Eventually, the rain stopped and the wind died down. T
he farther they walked from the house on the hill, the better Poppy felt. And by the time she crossed the line of trees with Azumi and Dash back into the forest toward Hardscrabble Road, Poppy felt resigned. Someday, maybe Poppy could even forget about what had happened here. She’d lose memories about the house and the letter from Delphinia, and maybe—hopefully?—eventually her own mother. Maybe Connie would be kind enough to stop appearing in the mirrors.
What a dream to be able to finally move on—to build a life from what was coming rather than whatever she’d always carried with her.
“It’s strange,” whispered Dash, ducking under a low-hanging branch.
“What’s strange?” asked Azumi, following him farther along the driveway, into the dripping darkness of the woods.
“Look around.

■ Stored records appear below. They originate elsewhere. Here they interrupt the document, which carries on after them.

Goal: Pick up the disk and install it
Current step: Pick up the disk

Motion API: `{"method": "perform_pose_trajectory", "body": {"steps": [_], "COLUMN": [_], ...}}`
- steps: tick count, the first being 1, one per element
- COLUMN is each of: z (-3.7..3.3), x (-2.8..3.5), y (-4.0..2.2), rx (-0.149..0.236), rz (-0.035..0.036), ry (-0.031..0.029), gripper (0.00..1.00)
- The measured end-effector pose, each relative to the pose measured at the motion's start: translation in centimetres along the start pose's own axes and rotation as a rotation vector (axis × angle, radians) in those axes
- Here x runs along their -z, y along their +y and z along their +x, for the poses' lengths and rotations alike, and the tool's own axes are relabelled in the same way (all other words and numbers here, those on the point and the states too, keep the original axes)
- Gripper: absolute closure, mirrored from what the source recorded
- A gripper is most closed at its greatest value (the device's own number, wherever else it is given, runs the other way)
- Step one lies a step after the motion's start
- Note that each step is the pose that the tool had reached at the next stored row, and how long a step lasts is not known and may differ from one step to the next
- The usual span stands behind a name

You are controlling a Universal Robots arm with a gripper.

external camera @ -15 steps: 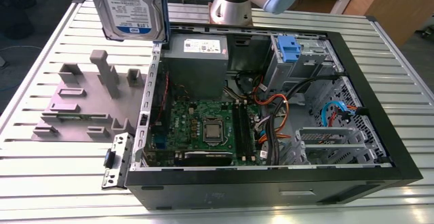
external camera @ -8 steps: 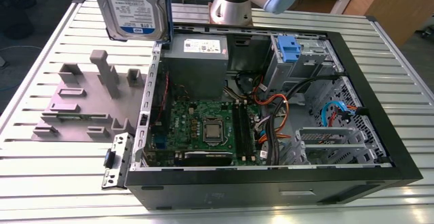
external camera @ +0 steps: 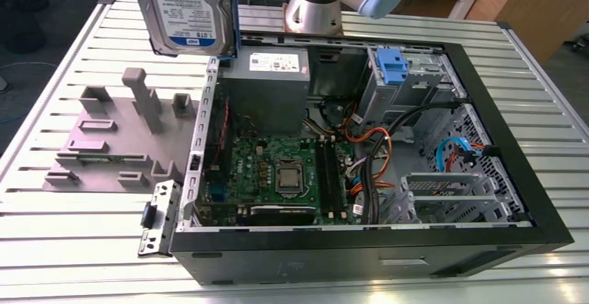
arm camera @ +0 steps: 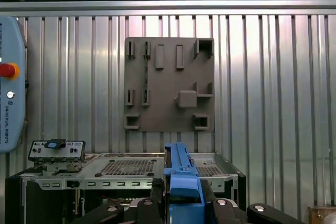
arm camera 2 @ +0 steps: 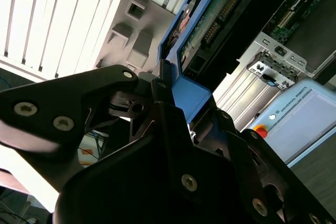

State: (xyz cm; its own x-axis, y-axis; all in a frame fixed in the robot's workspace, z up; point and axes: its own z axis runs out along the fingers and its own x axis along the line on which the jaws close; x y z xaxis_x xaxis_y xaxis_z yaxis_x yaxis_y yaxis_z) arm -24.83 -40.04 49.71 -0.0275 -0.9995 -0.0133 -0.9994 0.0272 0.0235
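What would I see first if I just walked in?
The disk, silver with a blue-and-white label, hangs high at the top of the exterior view, gripped by the pincer on its blue rail. Lower in that view lies the open computer case, its green board showing, on the slatted metal table.

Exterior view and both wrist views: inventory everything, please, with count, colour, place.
disk: one, silver-grey with blue rails, raised at exterior view's top
computer case: one, black, open, on table
motherboard: one, green, inside case
power supply: one, grey, inside case
drive-cage bracket: one, blue, inside case, exterior view's right
fixture plate: one, grey, exterior view's left of case
table: one, silver, slatted
teach pendant: one, pale blue, first wrist view
arm: one, silver, behind case
fingers: two, black, shut on disk's blue rail
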Motion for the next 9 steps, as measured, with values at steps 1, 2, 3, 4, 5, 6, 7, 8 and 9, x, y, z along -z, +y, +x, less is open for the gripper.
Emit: {"method": "perform_pose_trajectory", "body": {"steps": [1,2,3,4,5,6,7,8,9], "z": [0.00,0.02,0.05,0.10,0.16,0.23,0.30,0.36,0.40], "x": [-0.01,-0.01,-0.01,-0.02,-0.02,-0.02,-0.03,-0.03,-0.04], "y": [0.00,-0.03,-0.06,-0.08,-0.09,-0.12,-0.15,-0.17,-0.19], "rx": [0.000,0.000,0.000,0.000,0.000,0.000,0.000,0.000,0.000], "rz": [0.0001,0.0001,0.0000,0.0002,0.0001,0.0001,0.0001,0.0001,0.0002], "ry": [0.0000,0.0003,0.0006,0.0006,0.0008,0.0009,0.0010,0.0012,0.0012], "gripper": [0.64,0.64,0.64,0.64,0.64,0.64,0.64,0.64,0.64]}}
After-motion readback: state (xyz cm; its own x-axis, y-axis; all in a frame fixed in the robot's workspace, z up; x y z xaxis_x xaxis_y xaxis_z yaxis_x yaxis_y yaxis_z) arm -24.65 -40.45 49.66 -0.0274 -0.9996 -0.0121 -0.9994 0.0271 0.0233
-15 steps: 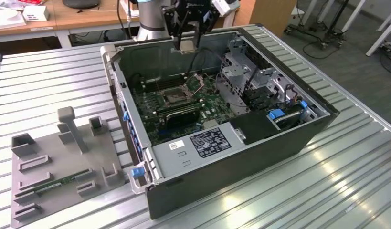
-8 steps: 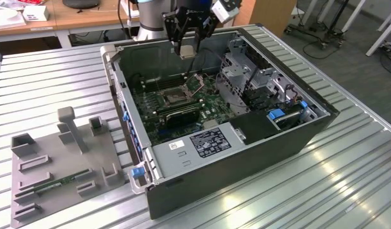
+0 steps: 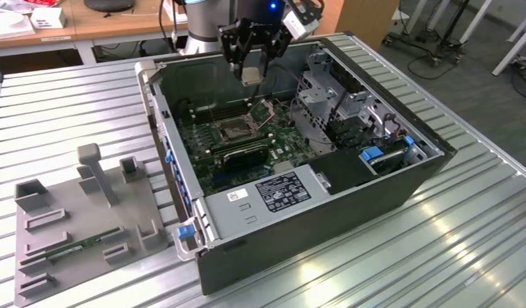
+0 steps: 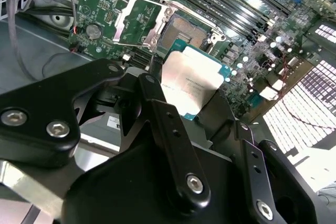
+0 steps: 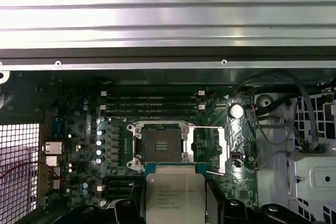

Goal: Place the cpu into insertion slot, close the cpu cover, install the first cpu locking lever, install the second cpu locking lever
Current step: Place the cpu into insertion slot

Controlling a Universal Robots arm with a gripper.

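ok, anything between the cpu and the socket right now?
Nothing visible. The hand holds the cpu above the open socket. The cpu cover is flipped up beside the socket, off its opening, and the space between chip and socket looks clear in both wrist views.

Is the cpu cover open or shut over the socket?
Open. The cpu cover stands swung up beside the socket, whose contact bed lies bare; the cpu is in the gripper, above the board.
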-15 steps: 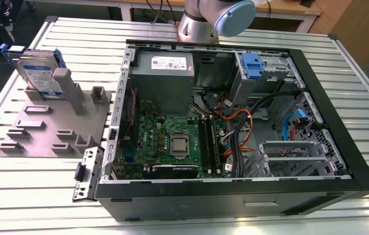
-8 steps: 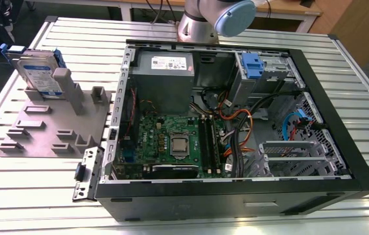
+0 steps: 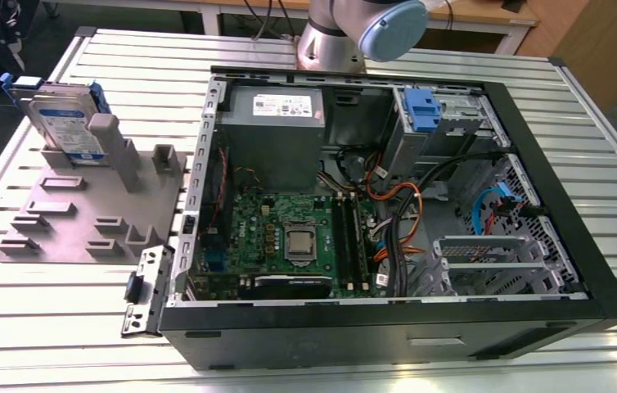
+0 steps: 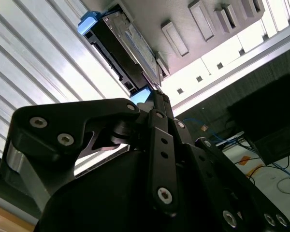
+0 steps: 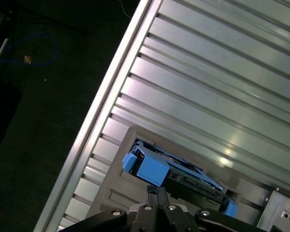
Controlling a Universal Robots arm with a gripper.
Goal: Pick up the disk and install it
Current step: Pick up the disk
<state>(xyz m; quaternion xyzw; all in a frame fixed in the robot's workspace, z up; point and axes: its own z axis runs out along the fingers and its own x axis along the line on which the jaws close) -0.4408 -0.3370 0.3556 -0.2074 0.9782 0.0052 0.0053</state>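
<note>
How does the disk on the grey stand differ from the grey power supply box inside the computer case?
The disk stands on edge in the grey stand, outside the case; the power supply sits inside the case. The disk is the smaller, thinner one; the power supply is a bulkier box. The disk has blue rails, the power supply none. Both are grey metal with a label.

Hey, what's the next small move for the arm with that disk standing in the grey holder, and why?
Probably open the end effector first. Its fingertips look pressed together, and the disk stands upright and ungrasped in the grey holder just beyond them.
</note>
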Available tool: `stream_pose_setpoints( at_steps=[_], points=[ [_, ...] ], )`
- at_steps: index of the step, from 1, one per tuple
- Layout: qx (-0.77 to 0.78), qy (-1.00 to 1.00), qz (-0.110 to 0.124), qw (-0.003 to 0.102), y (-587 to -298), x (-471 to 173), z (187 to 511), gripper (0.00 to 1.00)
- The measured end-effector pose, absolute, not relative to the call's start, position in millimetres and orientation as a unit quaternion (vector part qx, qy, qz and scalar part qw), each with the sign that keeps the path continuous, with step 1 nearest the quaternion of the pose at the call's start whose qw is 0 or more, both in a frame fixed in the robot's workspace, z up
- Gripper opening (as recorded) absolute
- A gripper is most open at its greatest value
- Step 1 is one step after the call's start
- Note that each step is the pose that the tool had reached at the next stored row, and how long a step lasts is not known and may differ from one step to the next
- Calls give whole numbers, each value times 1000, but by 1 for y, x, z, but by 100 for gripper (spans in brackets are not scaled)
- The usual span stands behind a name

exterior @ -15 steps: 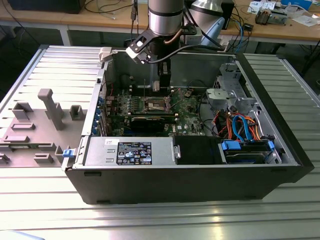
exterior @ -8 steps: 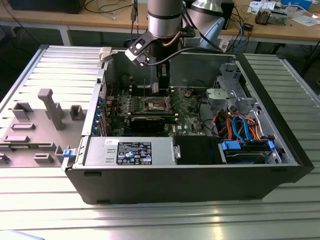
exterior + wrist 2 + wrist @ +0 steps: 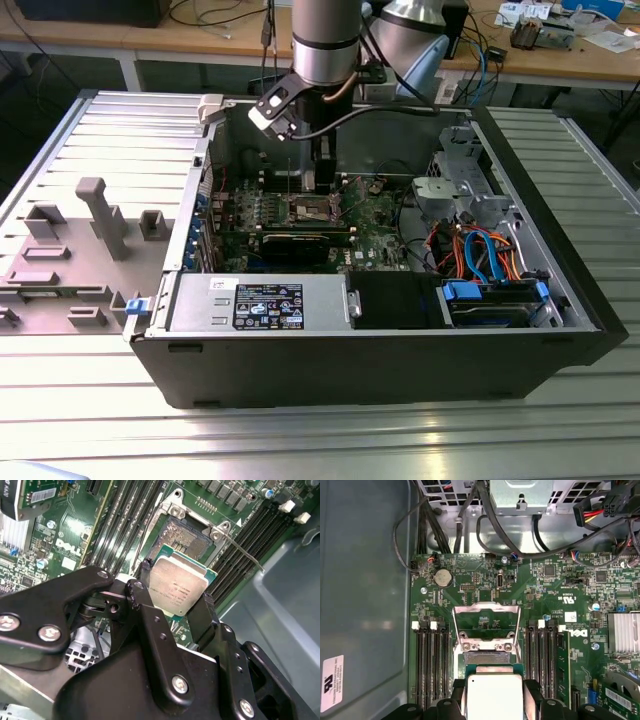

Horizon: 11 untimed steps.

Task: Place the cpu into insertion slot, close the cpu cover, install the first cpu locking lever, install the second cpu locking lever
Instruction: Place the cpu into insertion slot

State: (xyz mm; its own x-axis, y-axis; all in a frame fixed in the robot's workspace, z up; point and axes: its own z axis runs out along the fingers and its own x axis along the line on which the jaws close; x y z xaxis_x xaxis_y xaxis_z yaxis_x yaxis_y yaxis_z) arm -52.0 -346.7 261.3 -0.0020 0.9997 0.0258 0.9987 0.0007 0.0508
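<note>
Exterior view above, angled into computer case (image 3: 350, 375), both wrist views close, perhaps steeper, sharing insertion slot (image 3: 182, 535) (image 3: 487, 657).

Stood upright in the exterior view as a grey arm (image 3: 325, 40), with a camera bracket and looped cables at the wrist (image 3: 300, 100) and the gripper (image 3: 322, 185) pointing straight down. Gripped the cpu (image 3: 177, 587) by two opposite edges between the tips of two black fingers (image 3: 202, 617), as seen in both wrist views, jaws drawn in to the chip's width. Showed black linkage bars and bolted knuckles behind those fingers, spread to either side of the chip.
</note>
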Motion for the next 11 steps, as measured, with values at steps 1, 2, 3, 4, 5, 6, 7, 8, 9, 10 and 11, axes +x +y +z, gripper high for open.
stream_pose_setpoints(
  at_steps=[1, 2, 3, 4, 5, 6, 7, 8, 9, 10, 11],
  points=[
    [706, 707, 27, 9, -347, -52, 260, 54],
    [706, 707, 27, 9, -347, -52, 259, 54],
    [706, 707, 27, 9, -347, -52, 258, 54],
    [706, 707, 27, 9, -347, -52, 257, 54],
    [706, 707, 27, 9, -347, -52, 257, 54],
    [706, 707, 27, 9, -347, -52, 257, 54],
    [706, 707, 27, 9, -347, -52, 257, 54],
    [706, 707, 27, 9, -347, -52, 257, 54],
    [706, 707, 27, 9, -347, -52, 257, 54],
    [706, 707, 27, 9, -347, -52, 257, 54],
    [706, 707, 27, 9, -347, -52, 257, 54]
  ],
)
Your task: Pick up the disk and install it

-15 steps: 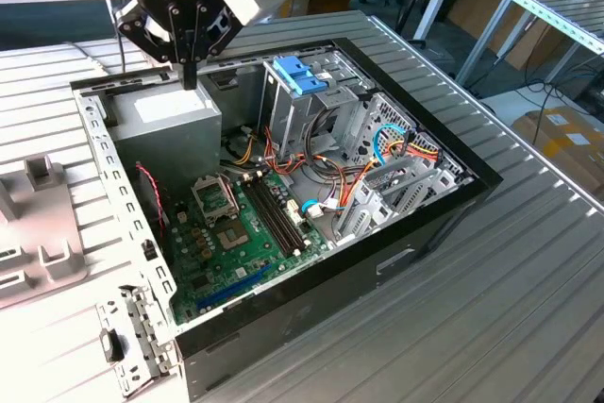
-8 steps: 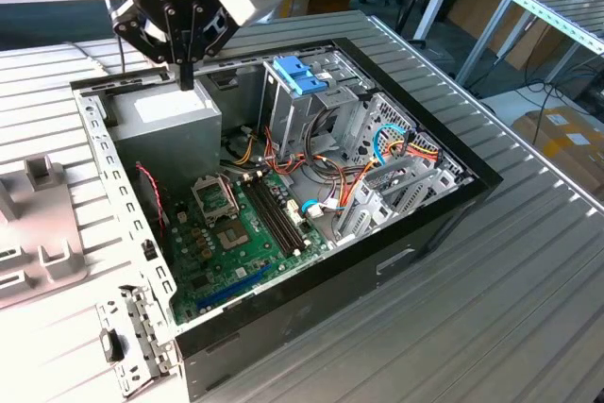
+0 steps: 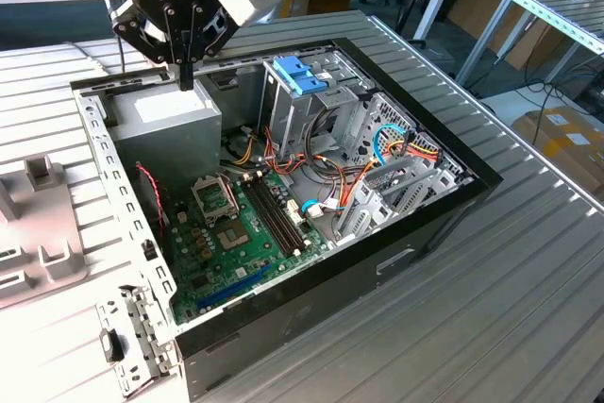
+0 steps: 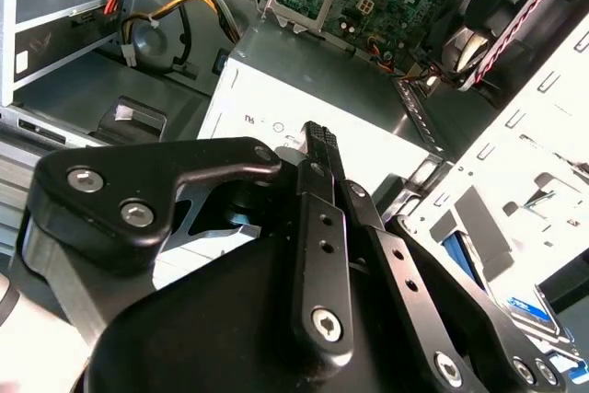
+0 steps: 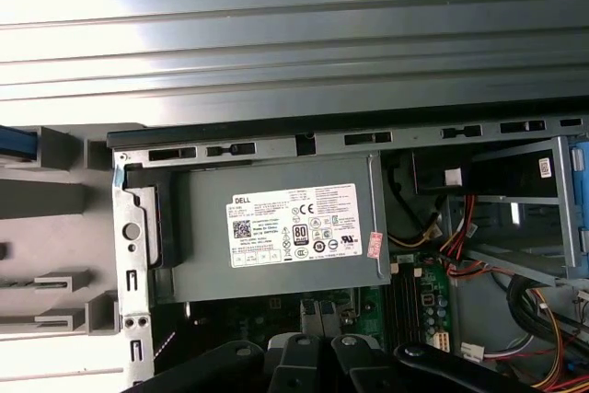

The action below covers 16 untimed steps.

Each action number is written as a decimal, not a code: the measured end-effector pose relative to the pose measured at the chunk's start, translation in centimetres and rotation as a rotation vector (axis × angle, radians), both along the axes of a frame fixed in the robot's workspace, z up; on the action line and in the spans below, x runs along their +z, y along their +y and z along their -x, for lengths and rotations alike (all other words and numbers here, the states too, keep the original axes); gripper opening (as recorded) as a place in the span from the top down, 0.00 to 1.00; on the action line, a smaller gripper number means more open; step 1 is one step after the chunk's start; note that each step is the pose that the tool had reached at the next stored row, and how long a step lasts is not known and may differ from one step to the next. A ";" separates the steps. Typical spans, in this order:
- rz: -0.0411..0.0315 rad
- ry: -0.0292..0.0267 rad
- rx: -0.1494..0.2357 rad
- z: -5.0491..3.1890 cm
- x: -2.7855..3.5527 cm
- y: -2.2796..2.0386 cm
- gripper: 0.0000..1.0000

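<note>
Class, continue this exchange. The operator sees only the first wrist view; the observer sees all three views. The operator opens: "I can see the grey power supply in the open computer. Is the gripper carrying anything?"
Observer: No. In the second wrist view the fingers are shut together with nothing between them.
Operator: Where is the gripper over the computer?
Observer: In the exterior view the gripper hangs above the power supply, toward the exterior view's left.
Operator: What stands beside the power supply?
Observer: A tall metal cage with a light blue latch piece on top, on the exterior view's right of it.
</note>
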<state>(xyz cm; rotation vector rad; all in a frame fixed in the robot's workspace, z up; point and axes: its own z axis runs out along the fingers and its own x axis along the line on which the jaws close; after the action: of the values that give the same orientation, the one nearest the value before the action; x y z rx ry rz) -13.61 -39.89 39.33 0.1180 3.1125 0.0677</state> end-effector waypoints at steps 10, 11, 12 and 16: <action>-0.0004 -0.0002 0.000 0.53 0.00 0.00 0.89; -0.0004 -0.0003 0.000 0.68 0.00 0.00 0.89; -0.0004 -0.0003 0.000 0.79 0.00 0.00 0.89; -0.0004 -0.0004 0.000 1.46 0.00 0.00 0.89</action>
<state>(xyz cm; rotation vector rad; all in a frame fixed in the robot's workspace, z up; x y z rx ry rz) -15.08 -39.89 39.33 0.1180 3.1121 0.0683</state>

Larkspur is letting us leave. After everything we’ve been through. After all the fighting. We’re just walking out.”
“The friendlier ghosts are protecting us,” said Poppy, thinking of her cousin and the kids in the loft and the blindfolded wards of the veiled spirit medium. “We still have people on our side.”
“Dead people, you mean,” said Azumi.
“Better than no one at all,” Poppy said, surprised at her sudden anger. “They’ve given up a lot to help us leave.”
“But we haven’t left yet.”
Poppy rolled her eyes, heaved a breath, and kept walking.
EVEN THOUGH AZUMI walked between Poppy and Dash, far from the branches at the edges of the driveway, she felt more terrified than ever. Being back in the woods near the gate should have made her relieved. They were close to the exit of these wretched grounds, and they were only getting closer. To safety, to her parents, to home.
But the voices in her head were growing louder, more persistent. And what if they followed her past Larkspur’s gate?
Leave the path … Get out … Run …
Run? But to where?
What if she made it all the way back to Washington, only to find herself sleepwalking again—still haunted by the forest where Moriko had disappeared? Could she ever tell her parents what had happened to her here? Would they believe her? Could Azumi believe herself anymore? What if she was broken now, just like Cyrus’s Specials? What could she do to release herself, like they’d done for the ghosts of Larkspur?